- Description of the task -
Copy out every line in the entries below that includes "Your".

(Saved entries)
......
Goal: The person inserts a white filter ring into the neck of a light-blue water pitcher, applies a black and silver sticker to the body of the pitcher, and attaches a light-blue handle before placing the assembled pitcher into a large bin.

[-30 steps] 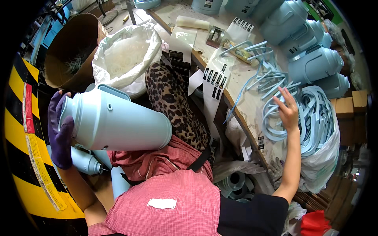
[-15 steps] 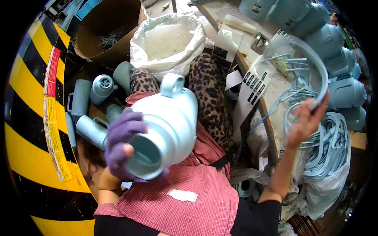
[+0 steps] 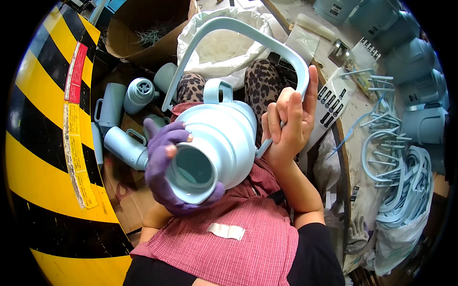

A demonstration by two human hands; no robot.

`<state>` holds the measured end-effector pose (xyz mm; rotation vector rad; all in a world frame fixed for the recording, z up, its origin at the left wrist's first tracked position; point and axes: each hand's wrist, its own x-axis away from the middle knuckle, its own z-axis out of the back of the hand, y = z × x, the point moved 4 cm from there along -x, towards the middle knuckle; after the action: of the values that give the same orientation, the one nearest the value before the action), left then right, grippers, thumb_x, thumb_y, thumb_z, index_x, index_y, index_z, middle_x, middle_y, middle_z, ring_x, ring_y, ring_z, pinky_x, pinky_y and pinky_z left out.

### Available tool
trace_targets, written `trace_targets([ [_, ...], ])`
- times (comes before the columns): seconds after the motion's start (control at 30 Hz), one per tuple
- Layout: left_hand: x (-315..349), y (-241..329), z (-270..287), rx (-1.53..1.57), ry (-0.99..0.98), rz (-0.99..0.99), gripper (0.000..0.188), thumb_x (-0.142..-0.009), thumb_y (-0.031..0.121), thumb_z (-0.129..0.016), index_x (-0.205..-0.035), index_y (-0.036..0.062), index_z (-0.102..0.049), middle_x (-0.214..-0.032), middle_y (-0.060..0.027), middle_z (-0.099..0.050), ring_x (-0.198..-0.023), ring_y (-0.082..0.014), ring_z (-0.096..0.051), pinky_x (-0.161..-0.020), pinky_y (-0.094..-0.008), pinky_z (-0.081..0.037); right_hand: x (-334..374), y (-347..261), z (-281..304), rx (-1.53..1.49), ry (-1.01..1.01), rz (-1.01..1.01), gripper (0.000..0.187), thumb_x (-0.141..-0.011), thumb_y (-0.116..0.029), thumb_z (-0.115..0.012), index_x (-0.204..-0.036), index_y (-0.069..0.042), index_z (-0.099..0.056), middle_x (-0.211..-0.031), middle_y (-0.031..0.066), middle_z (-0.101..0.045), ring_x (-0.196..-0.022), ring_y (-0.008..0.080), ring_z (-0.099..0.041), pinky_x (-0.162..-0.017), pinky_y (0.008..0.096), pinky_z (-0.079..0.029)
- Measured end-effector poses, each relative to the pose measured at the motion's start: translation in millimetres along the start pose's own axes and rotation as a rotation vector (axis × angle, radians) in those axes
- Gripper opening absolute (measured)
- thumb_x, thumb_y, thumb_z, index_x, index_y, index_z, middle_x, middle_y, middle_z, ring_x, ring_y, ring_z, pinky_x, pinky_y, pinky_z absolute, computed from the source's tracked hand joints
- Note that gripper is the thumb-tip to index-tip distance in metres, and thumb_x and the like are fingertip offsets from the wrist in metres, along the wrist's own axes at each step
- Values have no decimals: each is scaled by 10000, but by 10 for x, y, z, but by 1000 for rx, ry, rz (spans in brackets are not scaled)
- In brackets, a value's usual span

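On my lap lies a light-blue plastic flask body (image 3: 231, 143), its round open mouth facing me and a small loop grip on its far side. My left hand (image 3: 162, 167), in a purple glove with bare fingertips, is wrapped round the mouth end. A curved light-blue carrying handle (image 3: 253, 31) arches over the body, held in my bare right hand (image 3: 291, 128). The handle's near end meets or nearly meets the body's right side; whether it is seated cannot be seen. Its other end hangs free at the upper left of the body.
Several similar flask bodies (image 3: 126, 145) lie at my left beside a yellow-black striped panel (image 3: 38, 157). Ahead stand a cardboard box (image 3: 124, 35) and a white sack (image 3: 191, 35). The right-hand bench (image 3: 353, 114) bears label sheets, loose handles (image 3: 381, 152) and more flask bodies.
My right hand has brought the handle from over the bench leftward to the flask body. My left hand still grips the mouth end, and the body appears slightly further right.
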<state>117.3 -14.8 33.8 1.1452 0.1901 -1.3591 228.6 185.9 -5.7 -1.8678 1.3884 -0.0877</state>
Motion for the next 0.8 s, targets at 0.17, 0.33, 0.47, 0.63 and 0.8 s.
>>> trace_targets([
  [0.17, -14, 198, -122, 387, 241, -157, 946, -882, 740, -634, -1520, 82, -405, -1442, -254, -509, -1308, -415, -526, -1182, -587, -351, 54, 126, 148, -33, 87, -462, 552, -1117, -129, -481, -1640, -74, -312, -744, -38, -405, -471, 33, -286, -431, 210, -249],
  [0.33, -89, -234, 151, 1012, 376, 421, 567, -1017, 305, -599, -1503, 38, -479, -1452, -143, -560, -1207, -217, -599, -1067, -384, -497, 138, -93, 81, 85, -70, -458, 600, -1120, -121, -443, -1675, -98, -215, -738, -19, -404, -447, 30, -288, -412, 200, -261],
  [0.47, -130, -600, -83, 1078, -223, 894, 541, -961, 233, -655, -1443, 16, -537, -1287, -112, -648, -1162, -151, -612, -1030, -328, -495, 230, -105, 20, 8, 3, -456, 623, -1121, -121, -423, -1682, -93, -154, -730, -6, -390, -422, 47, -295, -400, 212, -272],
  [0.63, 57, -656, -368, 1348, -123, 805, 413, -958, 197, -675, -1306, -12, -599, -1088, -75, -699, -1054, -139, -659, -982, -306, -503, 329, -121, 23, 511, -138, -346, 771, -1047, -313, -519, -1692, -110, -150, -826, 68, -512, -771, 150, -494, -775, 315, -429],
  [0.8, 158, -613, -385, 1339, 7, 920, 405, -962, 174, -663, -1317, -8, -596, -1063, -65, -687, -1011, -122, -647, -946, -295, -507, 350, -98, 126, 557, -84, -457, 709, -1049, -311, -524, -1662, -91, -242, -866, 21, -484, -791, 88, -441, -855, 286, -382],
])
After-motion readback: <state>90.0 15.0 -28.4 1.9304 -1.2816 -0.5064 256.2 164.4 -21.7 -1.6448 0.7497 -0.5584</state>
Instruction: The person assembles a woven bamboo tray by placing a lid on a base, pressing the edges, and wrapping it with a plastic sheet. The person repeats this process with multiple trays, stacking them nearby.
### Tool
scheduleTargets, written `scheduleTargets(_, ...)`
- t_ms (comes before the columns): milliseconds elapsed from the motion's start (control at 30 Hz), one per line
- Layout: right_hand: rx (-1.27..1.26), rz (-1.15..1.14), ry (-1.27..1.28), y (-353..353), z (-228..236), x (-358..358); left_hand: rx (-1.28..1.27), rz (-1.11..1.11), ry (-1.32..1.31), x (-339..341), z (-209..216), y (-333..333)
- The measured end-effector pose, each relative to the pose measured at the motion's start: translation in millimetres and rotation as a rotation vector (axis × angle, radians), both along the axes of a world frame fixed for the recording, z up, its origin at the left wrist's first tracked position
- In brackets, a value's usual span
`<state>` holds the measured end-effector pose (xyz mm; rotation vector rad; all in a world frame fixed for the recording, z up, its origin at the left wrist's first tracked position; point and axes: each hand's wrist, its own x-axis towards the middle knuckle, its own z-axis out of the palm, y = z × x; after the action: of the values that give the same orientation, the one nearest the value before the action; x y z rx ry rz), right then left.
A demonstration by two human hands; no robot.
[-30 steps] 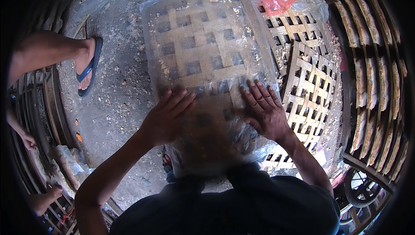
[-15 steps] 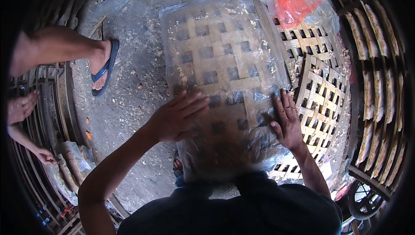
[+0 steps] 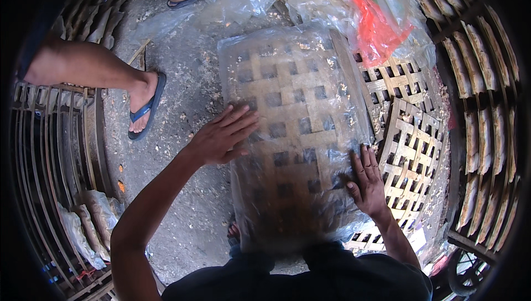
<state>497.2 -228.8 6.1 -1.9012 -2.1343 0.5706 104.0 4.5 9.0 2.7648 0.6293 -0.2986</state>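
The plastic sheet point(image 3: 296, 135) is milky-clear, the bamboo panel point(image 3: 412, 154) pale-tan crisscross weave, the plastic bag point(image 3: 376, 36) red, the flip-flops point(image 3: 158, 96) navy.

No lettering, numbers or signs are legible.

plastic-covered lattice point(image 3: 293, 115): 1 | red plastic piece point(image 3: 371, 31): 1 | co-worker's sandals point(image 3: 158, 96): 2

A rough, pale-speckled grey floor point(image 3: 188, 99) spreads left of the hands point(image 3: 224, 135) and beyond them. Well to their left stands a dark slatted rack point(image 3: 100, 146); to their right, a tiered rack point(image 3: 470, 246) carries rows of pale, brown-edged strips point(image 3: 485, 140). Cool, soft light lies over the floor.
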Motion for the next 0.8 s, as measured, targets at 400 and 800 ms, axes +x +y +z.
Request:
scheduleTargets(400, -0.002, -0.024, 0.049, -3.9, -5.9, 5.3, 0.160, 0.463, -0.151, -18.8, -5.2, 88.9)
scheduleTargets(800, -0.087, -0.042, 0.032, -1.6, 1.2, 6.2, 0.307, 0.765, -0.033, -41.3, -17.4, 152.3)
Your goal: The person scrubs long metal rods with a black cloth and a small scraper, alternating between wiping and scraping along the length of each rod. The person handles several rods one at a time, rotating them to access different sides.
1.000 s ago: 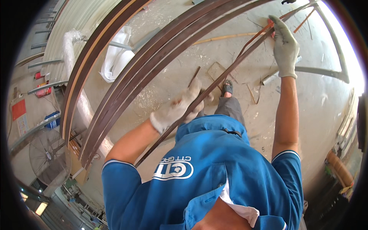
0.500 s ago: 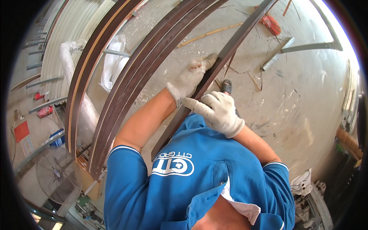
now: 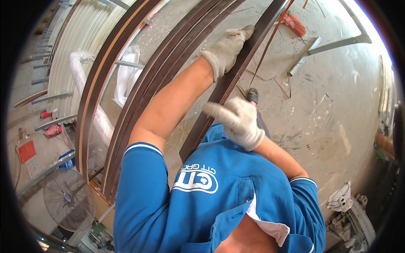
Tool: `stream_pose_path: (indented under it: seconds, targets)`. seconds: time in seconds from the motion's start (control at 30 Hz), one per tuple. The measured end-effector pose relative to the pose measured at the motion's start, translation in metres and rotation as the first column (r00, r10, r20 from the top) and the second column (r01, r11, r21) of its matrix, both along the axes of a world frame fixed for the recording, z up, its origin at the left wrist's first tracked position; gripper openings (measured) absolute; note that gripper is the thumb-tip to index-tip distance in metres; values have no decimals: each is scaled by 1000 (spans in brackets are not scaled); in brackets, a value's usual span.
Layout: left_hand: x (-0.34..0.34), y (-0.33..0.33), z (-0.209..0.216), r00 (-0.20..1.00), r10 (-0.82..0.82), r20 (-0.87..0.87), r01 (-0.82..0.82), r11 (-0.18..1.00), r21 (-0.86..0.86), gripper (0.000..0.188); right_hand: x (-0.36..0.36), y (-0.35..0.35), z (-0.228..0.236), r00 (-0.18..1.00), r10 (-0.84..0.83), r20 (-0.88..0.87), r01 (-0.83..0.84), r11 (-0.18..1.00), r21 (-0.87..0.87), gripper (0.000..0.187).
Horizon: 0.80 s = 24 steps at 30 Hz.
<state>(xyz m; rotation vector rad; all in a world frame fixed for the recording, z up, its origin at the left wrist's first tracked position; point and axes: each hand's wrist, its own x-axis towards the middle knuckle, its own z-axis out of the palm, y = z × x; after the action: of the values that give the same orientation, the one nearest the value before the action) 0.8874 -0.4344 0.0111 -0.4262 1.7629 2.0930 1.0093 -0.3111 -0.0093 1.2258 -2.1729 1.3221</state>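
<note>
A long dark brown bar (image 3: 246,59), flat and straight, slants up from my waist to the top of the head view. My left hand (image 3: 230,48), in a whitish knit glove, is closed on its left edge, its fingertips partly hidden by the bar. My right hand (image 3: 241,122), gloved alike, is just right of the bar's lower part, with the index finger stretched across it and the other fingers bent. That finger is blurred, so I cannot tell whether it touches the bar. A thin reddish-brown strip (image 3: 270,40) hangs along the bar's right side.
Curved-looking dark brown bars (image 3: 145,80) stand on my left, beside a stack of pale bars (image 3: 69,38). A fan (image 3: 69,198) stands at lower left. A red brush (image 3: 294,24) and a metal frame (image 3: 333,47) lie on the floor, far right.
My left hand has slid up and away along the bar, the arm reaching further. The right hand's index finger has moved quickly and the hand shifted slightly. More of the thin strip shows.
</note>
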Motion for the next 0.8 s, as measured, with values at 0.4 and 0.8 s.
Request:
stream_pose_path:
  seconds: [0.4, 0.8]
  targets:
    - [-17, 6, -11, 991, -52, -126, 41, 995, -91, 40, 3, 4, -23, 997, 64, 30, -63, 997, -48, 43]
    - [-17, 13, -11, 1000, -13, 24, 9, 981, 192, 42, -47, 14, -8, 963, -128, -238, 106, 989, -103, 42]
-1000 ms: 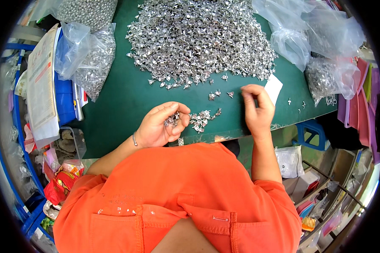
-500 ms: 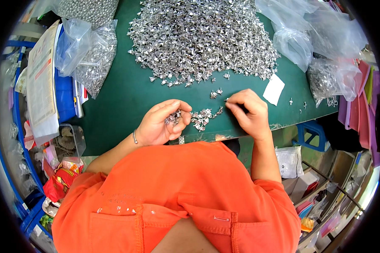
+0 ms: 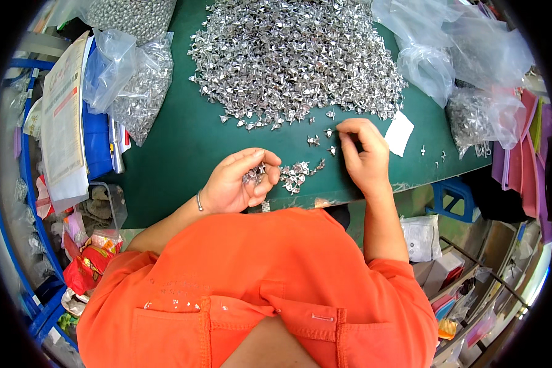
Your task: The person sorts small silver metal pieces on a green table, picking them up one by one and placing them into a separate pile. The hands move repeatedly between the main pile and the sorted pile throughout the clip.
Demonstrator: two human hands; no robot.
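Note:
My left hand [image 3: 238, 178] is curled, palm up, around a clump of small silvery metal pieces [image 3: 253, 174] near the table's front edge. Against its fingertips lies a little heap of the same pieces [image 3: 295, 176], trailing off to the right. My right hand [image 3: 365, 150] is farther right, thumb and forefinger drawn together and pointing left. Beside those fingertips sits a loose metal piece [image 3: 329, 132]; whether anything is pinched between them is too small to make out. Other single pieces [image 3: 313, 141] lie close by. A large mound of similar pieces [image 3: 294, 61] covers the far table.
The green table [image 3: 184, 135] carries a bag of metal parts [image 3: 144, 92] at the left and another bag [image 3: 472, 116] at the right. A white paper slip [image 3: 398, 133] lies beyond my right hand. A blue stool [image 3: 452, 199] stands below the table's right edge.
My right hand has moved away from me and slightly right. Several loose pieces now lie more spread out left of its fingertips. My left hand stays nearly in place.

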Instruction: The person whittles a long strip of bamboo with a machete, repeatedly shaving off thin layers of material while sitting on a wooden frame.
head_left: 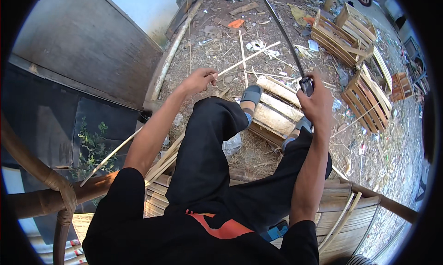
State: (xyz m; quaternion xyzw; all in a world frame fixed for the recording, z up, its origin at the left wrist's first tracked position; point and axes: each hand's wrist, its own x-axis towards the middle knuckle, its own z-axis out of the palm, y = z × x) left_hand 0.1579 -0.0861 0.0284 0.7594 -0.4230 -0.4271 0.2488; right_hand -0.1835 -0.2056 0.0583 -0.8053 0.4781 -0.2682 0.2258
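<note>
My right hand (316, 98) is wrapped round the dark handle of a machete (285, 33). Its long, slightly curved blade points up and away from me. In my left hand (201, 80), closed fingers pinch a thin pale bamboo strip (251, 57), which slants off to the far right. Behind my left forearm, a pale length of bamboo (110, 155) sticks out towards the near left; whether it belongs to the same strip I cannot tell. Below and between my hands, my sandalled feet rest on a wooden crate (277, 113).
I sit on a bamboo bench (350, 214) with a bamboo rail (92, 193) at my left. Several slatted crates (368, 101) lie at the right. Another thin strip (242, 53) lies on the littered ground. A dark panel wall (87, 57) and a leafy plant (92, 142) stand left.
</note>
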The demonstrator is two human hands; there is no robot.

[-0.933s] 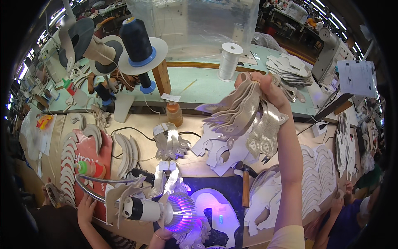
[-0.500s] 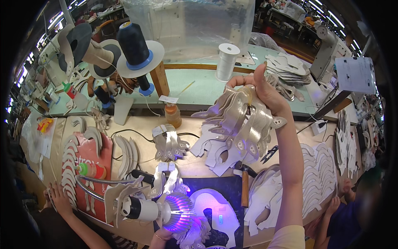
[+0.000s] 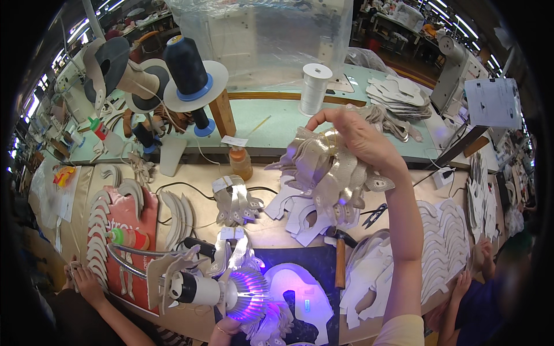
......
- Output of the exercise -
Your goal: The person scrubs long metal rods with a black cloth and a small scraper, alternating between wiping and scraping along the length of each rod. The person handles several rods one at a time, rotating them to access different sides.
Your task: The person sorts small silver metal pieces on a green table, picking them up one by one and placing them into a separate pile. The hands move repeatedly between the main pile and the sorted pile throughout the clip.

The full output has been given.